What you have to do: Give back every line of the material below that has the string "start".

• • • •

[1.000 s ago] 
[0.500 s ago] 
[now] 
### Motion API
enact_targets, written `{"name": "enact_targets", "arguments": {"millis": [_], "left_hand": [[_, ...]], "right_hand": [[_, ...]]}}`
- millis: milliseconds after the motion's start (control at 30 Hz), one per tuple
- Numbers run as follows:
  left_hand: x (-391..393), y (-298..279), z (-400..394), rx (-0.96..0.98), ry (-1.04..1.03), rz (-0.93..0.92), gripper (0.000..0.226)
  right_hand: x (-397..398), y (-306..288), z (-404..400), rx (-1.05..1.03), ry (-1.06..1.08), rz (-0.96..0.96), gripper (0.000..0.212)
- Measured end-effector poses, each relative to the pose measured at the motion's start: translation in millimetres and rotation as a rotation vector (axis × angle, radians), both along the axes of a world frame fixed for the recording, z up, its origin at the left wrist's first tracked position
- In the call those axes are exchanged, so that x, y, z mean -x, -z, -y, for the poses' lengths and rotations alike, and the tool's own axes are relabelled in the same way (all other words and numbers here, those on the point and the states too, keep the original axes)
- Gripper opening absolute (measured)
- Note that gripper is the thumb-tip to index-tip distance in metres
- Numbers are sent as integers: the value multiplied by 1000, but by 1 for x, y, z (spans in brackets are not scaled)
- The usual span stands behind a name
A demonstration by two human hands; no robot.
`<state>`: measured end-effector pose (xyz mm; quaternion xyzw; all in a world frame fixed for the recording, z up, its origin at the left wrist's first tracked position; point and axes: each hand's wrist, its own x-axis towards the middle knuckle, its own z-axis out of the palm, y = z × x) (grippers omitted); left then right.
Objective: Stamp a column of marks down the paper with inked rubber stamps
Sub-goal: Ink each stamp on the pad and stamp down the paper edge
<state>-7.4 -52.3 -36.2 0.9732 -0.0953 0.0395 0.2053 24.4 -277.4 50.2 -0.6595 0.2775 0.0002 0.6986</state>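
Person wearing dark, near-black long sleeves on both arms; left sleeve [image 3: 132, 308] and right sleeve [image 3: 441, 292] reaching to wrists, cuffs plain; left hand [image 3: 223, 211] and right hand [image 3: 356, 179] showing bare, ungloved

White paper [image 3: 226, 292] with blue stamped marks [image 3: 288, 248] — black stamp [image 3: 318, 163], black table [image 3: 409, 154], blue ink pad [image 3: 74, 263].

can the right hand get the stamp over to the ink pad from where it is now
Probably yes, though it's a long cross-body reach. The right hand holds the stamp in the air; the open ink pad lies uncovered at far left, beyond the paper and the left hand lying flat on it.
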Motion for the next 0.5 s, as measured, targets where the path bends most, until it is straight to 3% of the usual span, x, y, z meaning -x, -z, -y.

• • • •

Exercise result:
- millis: milliseconds after the motion's start (control at 30 Hz), one per tuple
- Measured end-effector poses, each relative to the pose measured at the motion's start: translation in millimetres and rotation as a rotation vector (axis × angle, radians), both along the axes of a world frame fixed for the recording, z up, its origin at the left wrist's first tracked position

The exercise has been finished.